Prevalence, Severity, and Treatment of Community-Acquired Methicillin-Resistant Staphylococcus Aureus (CA-MRSA) Skin and Soft Tissue Infections in 10 Medical Clinics in Texas: A South Texas Ambulatory Research Network (STARNet) Study

College of Pharmacy, University of Texas, Austin, TX, USA.
The Journal of the American Board of Family Medicine (Impact Factor: 1.98). 09/2011; 24(5):543-50. DOI: 10.3122/jabfm.2011.05.110073
Source: PubMed


Quantify the prevalence, measure the severity, and describe treatment patterns in patients who present to medical clinics in Texas with community-acquired methicillin-resistant Staphylococcus aureus (CA-MRSA) skin and soft-tissue infections (SSTI).
Ten primary care clinics participated in this prospective, community-based study. Clinicians consented patients and collected clinical information, pictures, and wound swabs; data were processed centrally. MRSASelect™ was used for identification. Susceptibilities were determined via Etest®.

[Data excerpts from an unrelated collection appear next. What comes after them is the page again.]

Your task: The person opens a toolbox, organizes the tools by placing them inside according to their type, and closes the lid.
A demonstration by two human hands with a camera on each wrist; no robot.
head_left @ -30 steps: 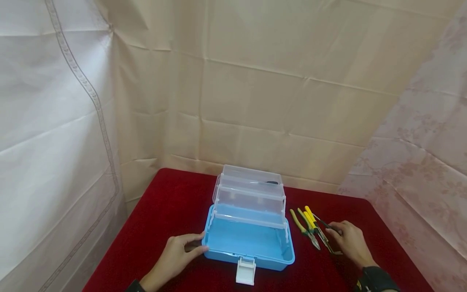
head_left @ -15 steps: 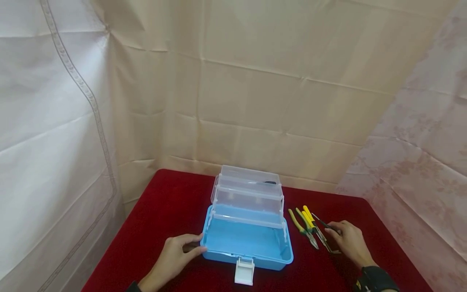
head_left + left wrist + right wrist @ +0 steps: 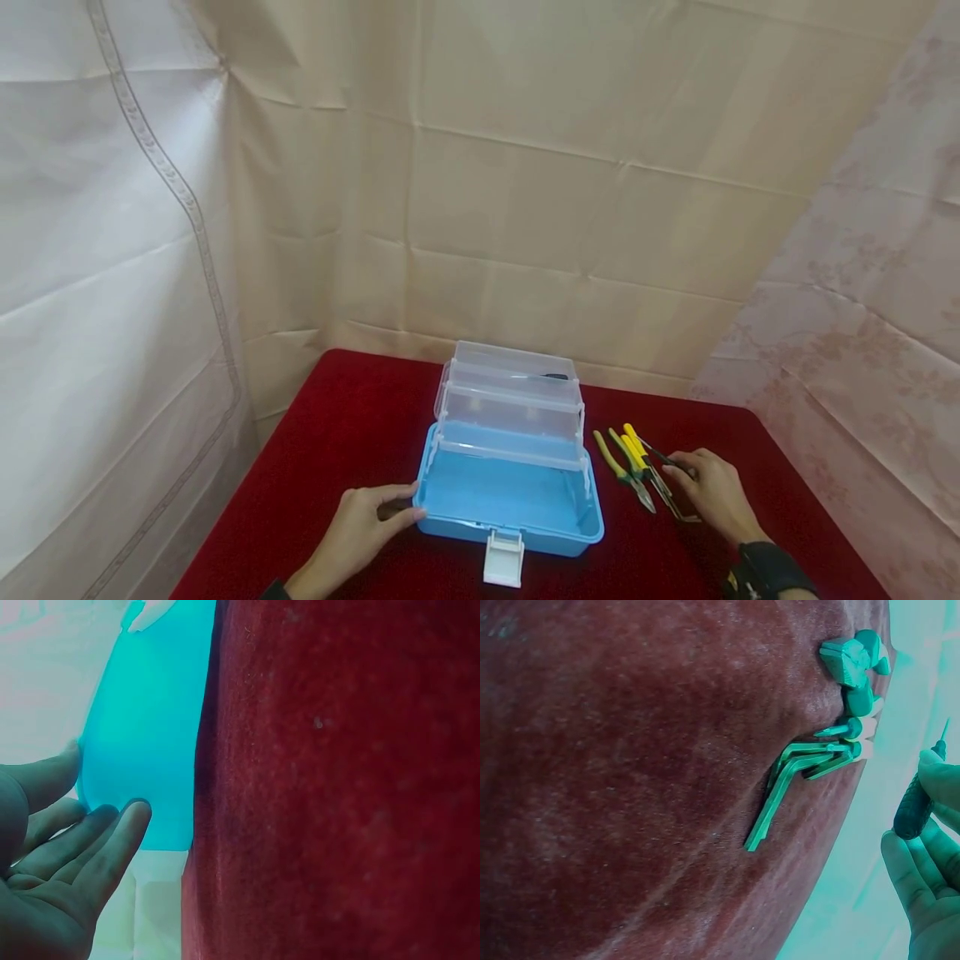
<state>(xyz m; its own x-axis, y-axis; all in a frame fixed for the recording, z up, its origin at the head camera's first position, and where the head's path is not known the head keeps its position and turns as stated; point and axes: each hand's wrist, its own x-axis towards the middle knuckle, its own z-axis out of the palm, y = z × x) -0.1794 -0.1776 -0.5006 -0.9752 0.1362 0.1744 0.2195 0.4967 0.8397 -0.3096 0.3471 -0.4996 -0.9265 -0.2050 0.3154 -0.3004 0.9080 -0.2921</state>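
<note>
My left hand (image 3: 360,527) holds the left front corner of a light blue toolbox (image 3: 510,537), thumb and fingertips at its rim and side. In the left wrist view the fingers (image 3: 124,844) are nearly straight against the blue wall. The toolbox is open, its clear trays (image 3: 513,408) raised at the back and its white latch (image 3: 503,560) hanging in front. My right hand (image 3: 714,493) pinches a small screwdriver by its dark handle (image 3: 915,806), thin shaft pointing away. It is held just right of the other tools.
Right of the toolbox lie pliers (image 3: 626,472) with green-yellow handles, yellow-handled screwdrivers (image 3: 634,442) and bent hex keys (image 3: 780,787). A dark item (image 3: 557,376) shows through the top tray. Red cloth (image 3: 360,417) covers the table; beige curtains hang behind.
My right hand, with the screwdriver in it, has shifted slightly left. My left hand stays at the toolbox corner, and the tools on the cloth lie as before.
</note>
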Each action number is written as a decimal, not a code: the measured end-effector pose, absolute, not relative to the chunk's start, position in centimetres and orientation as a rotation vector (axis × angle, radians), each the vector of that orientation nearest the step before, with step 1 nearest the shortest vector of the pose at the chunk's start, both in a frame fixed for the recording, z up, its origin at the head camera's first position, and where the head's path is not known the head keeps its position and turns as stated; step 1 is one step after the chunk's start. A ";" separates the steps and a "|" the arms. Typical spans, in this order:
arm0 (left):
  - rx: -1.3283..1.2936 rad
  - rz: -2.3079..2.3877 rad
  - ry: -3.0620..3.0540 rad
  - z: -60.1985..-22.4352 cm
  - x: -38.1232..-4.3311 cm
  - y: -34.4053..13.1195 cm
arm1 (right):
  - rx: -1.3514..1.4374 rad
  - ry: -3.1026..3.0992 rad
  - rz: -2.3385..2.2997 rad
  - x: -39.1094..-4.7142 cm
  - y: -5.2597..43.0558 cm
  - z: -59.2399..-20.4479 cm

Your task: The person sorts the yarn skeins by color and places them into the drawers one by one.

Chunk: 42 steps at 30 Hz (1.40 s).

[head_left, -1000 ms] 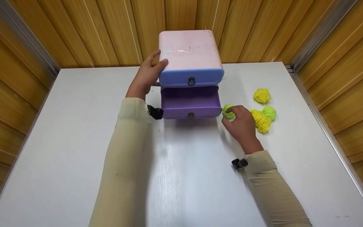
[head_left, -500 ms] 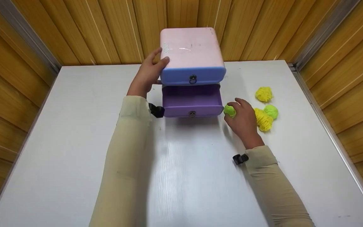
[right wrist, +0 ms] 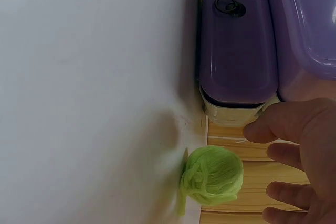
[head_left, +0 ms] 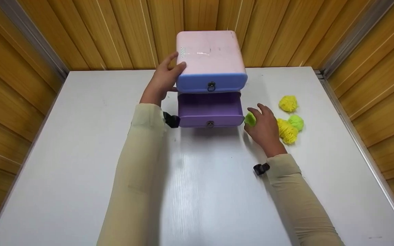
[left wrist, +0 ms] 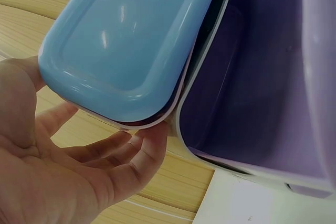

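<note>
The drawer unit [head_left: 208,51] has a pink top, a blue upper drawer and a pulled-out purple drawer [head_left: 210,121] beneath it. In the right wrist view another purple front [right wrist: 239,40] with a ring pull shows lower down. My left hand [head_left: 162,79] holds the upper box's left side, thumb over its top edge and fingers curled against its side. My right hand [head_left: 264,128] is just right of the purple drawer, fingers spread. A light-green crumpled ball [right wrist: 212,176] lies just off its fingertips in the right wrist view.
To the right of my right hand lie a yellow yarn-like bundle [head_left: 287,131], another green ball [head_left: 296,122] and a yellow ball [head_left: 288,103]. Wood-panelled walls [head_left: 132,34] border the white table [head_left: 197,191] at the back and sides.
My right hand's fingers have spread apart from their curl about the green ball. My left hand keeps its hold on the box, and the purple drawer stays pulled out.
</note>
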<state>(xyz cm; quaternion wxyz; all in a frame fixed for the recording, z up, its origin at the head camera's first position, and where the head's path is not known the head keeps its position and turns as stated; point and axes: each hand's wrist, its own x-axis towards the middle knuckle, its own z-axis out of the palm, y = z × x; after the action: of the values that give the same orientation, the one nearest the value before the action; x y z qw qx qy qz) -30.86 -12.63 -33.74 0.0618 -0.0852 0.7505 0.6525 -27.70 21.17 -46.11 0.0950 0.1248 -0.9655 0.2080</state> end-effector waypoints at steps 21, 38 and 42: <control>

Overall, 73 of 119 (61%) patients presenting with SSTIs meeting eligibility requirements had CA-MRSA. Among these, 49% were male, 79% were Hispanic, and 30% had diabetes. Half (56%) of the lesions were ≥ 5 cm in diameter. Most patients had abscesses (82%) and many reported pain scores of ≥ 7 of 10 (67%). Many presented with erythema (85%) or drainage (56%). Most received incision and drainage plus an antibiotic (64%). Antibiotic monotherapy was frequently prescribed: trimethoprim-sulfamethoxazole (TMP-SMX) (78%), clindamycin (4%), doxycycline (2%), and mupirocin (2%). The rest received TMP-SMX in combination with other antibiotics. TMP-SMX was frequently administered as one double-strength tablet twice daily. Isolates were 93% susceptible to clindamycin and 100% susceptible to TMP-SMX, doxycycline, vancomycin, and linezolid.
We report a predominance of CA-MRSA SSTIs, favorable antibiotic susceptibilities, and frequent use of TMP-SMX in primary care clinics.